LibreRFDETRm-cls
LibreRFDETRM classification model trained on imagenette (10-class ImageNet subset).
Model Details
| Property | Value |
|---|---|
| Architecture | LibreRFDETRM |
| Task | Image Classification |
| Input size | 224×224 |
| Classes | 10 |
| Top-1 (imagenette val) | 97.45% |
| Top-5 (imagenette val) | — |
| License | APACHE-2.0 |
Classes
| ID | Name |
|---|---|
| 0 | tench |
| 1 | English springer |
| 2 | cassette player |
| 3 | chain saw |
| 4 | church |
| 5 | French horn |
| 6 | garbage truck |
| 7 | gas pump |
| 8 | golf ball |
| 9 | parachute |
Usage
from libreyolo import LibreRFDETR
model = LibreRFDETR("LibreRFDETRm-cls.pt", task="classify")

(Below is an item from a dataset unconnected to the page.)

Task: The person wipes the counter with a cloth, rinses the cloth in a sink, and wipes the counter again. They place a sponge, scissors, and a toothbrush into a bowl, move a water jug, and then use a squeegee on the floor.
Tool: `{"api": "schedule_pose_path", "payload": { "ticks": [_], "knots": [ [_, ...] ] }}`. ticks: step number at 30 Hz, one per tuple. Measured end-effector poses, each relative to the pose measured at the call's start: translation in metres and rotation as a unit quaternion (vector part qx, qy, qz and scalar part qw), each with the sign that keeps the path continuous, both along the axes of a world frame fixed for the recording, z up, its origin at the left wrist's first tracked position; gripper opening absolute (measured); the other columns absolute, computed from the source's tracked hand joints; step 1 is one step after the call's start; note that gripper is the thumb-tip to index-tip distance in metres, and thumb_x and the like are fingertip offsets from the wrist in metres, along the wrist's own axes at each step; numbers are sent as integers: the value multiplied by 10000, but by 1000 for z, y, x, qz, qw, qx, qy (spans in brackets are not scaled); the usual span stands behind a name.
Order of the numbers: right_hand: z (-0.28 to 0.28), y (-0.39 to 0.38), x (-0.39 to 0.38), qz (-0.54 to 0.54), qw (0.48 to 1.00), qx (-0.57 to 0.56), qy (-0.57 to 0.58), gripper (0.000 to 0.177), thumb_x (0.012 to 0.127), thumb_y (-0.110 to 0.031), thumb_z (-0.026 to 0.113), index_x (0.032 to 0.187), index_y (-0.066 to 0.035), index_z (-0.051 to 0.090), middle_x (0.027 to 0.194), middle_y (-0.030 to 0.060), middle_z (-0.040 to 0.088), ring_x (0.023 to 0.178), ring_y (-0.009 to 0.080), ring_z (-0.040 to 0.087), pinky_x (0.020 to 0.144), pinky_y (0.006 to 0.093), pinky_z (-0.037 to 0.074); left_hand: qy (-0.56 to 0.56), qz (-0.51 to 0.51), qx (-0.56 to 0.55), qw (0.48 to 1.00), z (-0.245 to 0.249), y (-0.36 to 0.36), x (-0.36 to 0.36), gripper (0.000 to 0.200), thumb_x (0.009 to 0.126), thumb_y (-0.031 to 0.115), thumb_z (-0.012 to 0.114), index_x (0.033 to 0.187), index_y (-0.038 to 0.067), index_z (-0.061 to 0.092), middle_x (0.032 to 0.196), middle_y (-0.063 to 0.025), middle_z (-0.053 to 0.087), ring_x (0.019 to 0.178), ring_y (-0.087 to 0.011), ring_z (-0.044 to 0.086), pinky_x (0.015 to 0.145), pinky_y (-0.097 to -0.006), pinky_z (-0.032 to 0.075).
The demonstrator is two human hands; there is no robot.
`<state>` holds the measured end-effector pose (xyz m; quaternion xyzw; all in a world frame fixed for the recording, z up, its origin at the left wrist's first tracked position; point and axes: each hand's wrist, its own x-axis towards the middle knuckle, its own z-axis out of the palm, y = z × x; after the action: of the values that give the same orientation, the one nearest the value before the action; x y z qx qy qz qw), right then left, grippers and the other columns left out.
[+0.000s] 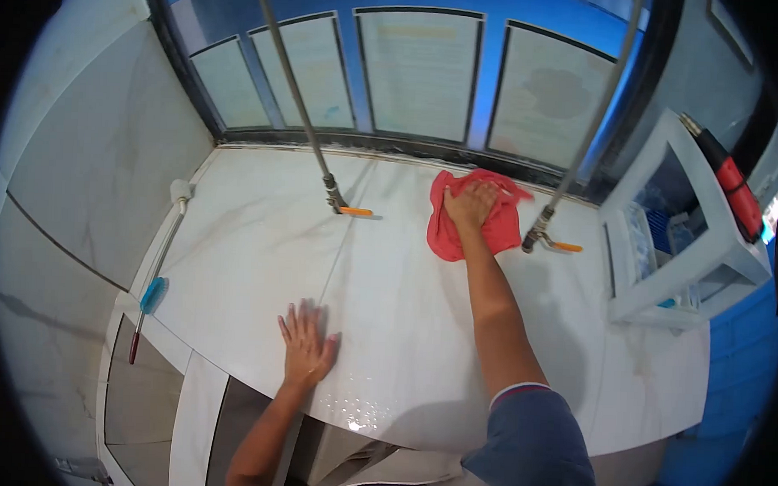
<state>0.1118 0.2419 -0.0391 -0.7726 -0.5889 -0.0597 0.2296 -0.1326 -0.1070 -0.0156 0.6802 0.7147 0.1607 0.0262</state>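
Note:
My right hand [470,203] is stretched far across a white marble slab [386,329] and presses down on a red cloth [445,232] that lies crumpled near the slab's far edge, below the window. My left hand [306,347] rests flat, fingers spread, on the slab's near edge and holds nothing. Water droplets [357,406] glisten on the stone just right of that hand.
Two metal pipes come down to valves with orange handles, one [354,210] left of the cloth, one [553,243] right of it. A long-handled brush [154,293] lies along the left edge. A white shelf unit [706,245] stands at right with a red-and-black tool [734,182] on top.

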Motion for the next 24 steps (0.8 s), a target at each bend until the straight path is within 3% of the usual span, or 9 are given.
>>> {"api": "schedule_pose_path", "payload": {
  "ticks": [4, 6, 9, 11, 12, 16, 21, 22, 24],
  "knots": [
    [-1, 5, -93, 393, 917, -64, -42, 745, 817, -523, 412, 1268, 68, 373, 1344, 238, 340, 1286, 337, 269, 1075, 443, 136, -46, 16, 8, 999, -3, 1, -7, 627, 844, 350, 458, 1330, 3, 268, 1402, -247, 180, 1310, -432, 87, 1048, -552, 20],
    [-15, -34, -131, 446, 893, 66, -10, 643, 832, -452, 422, 1219, 62, 435, 1307, 225, 396, 1259, 325, 322, 1060, 430, 193, -48, 13, 12, 999, -7, 3, -8, 622, 847, 332, 456, 1335, 3, 254, 1403, -247, 177, 1311, -431, 85, 1051, -546, 24],
    [-18, -103, -153, 392, 913, 104, -38, 575, 827, -390, 442, 1186, 58, 466, 1289, 231, 412, 1246, 327, 338, 1049, 412, 219, -77, 16, 36, 996, -4, -1, -8, 604, 856, 294, 447, 1339, 1, 236, 1404, -249, 173, 1311, -431, 86, 1057, -529, 33],
    [-7, -163, -170, 447, 894, 29, -8, 522, 816, -335, 456, 1165, 52, 481, 1276, 230, 426, 1233, 324, 355, 1044, 419, 225, -114, 23, 60, 991, -3, -2, -6, 591, 862, 275, 440, 1340, -2, 232, 1403, -250, 172, 1310, -430, 90, 1061, -518, 39],
    [7, -188, -177, 509, 860, -24, 3, 515, 815, -327, 461, 1159, 56, 483, 1266, 230, 436, 1224, 326, 361, 1040, 423, 228, -135, 24, 95, 986, -6, -1, -7, 579, 867, 262, 428, 1340, -6, 229, 1400, -247, 177, 1307, -427, 103, 1063, -508, 55],
    [-9, -219, -176, 645, 760, 79, 4, 458, 808, -266, 456, 1193, -22, 494, 1290, 159, 444, 1246, 277, 355, 1055, 405, 218, -191, 15, 176, 965, -14, -7, -12, 556, 880, 245, 405, 1337, -16, 229, 1389, -236, 194, 1296, -416, 138, 1061, -491, 100],
    [9, -181, -31, 536, 844, 6, -15, 443, 812, -247, 464, 1199, -31, 488, 1265, 170, 460, 1187, 293, 417, 1010, 418, 286, -147, 32, 160, 976, -18, -10, -11, 537, 915, 280, 335, 1342, -22, 216, 1399, -189, 211, 1323, -363, 104, 1072, -448, 99],
    [0, -187, 9, 478, 875, 64, 30, 416, 799, -252, 493, 1157, -41, 525, 1233, 170, 488, 1165, 307, 434, 1000, 430, 299, -149, 29, 155, 976, -18, -12, -11, 537, 915, 280, 335, 1342, -22, 216, 1399, -189, 211, 1323, -363, 104, 1072, -448, 99],
    [-1, -208, 93, 419, 899, 98, -80, 444, 818, -302, 511, 1181, -47, 509, 1249, 177, 469, 1174, 314, 427, 986, 448, 316, -147, 10, 144, 979, -19, -12, -9, 551, 917, 308, 341, 1341, -21, 216, 1395, -190, 218, 1318, -371, 111, 1070, -450, 103]
  ]
}}
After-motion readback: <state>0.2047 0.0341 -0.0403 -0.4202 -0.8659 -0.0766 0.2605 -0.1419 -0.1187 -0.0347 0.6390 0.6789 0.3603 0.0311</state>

result = model.predict("image.jpg")
print(result) # top-1 class and confidence
Training
- Dataset: imagenette160 (train: 9,469 images · val: 3,925 images · 10 classes)
- Epochs: 30
- Optimizer: AdamW
- Scheduler: Warm cosine (5 warmup epochs)
- Augmentation: RandomResizedCrop + TrivialAugmentWide + RandomErasing
- Transfer: pretrained backbone (COCO detection weights)
Limitations
These weights are trained on imagenette (10 classes, ~9.5k images), a fast.ai benchmark subset of ImageNet. They serve as a functional demo of the classification pipeline. For production use we recommend fine-tuning on your own dataset. A full ImageNet-1k training run is planned when compute budget allows.
License
APACHE-2.0 — see LICENSE. The imagenette dataset is derived from ImageNet; the original ImageNet terms apply to the training data.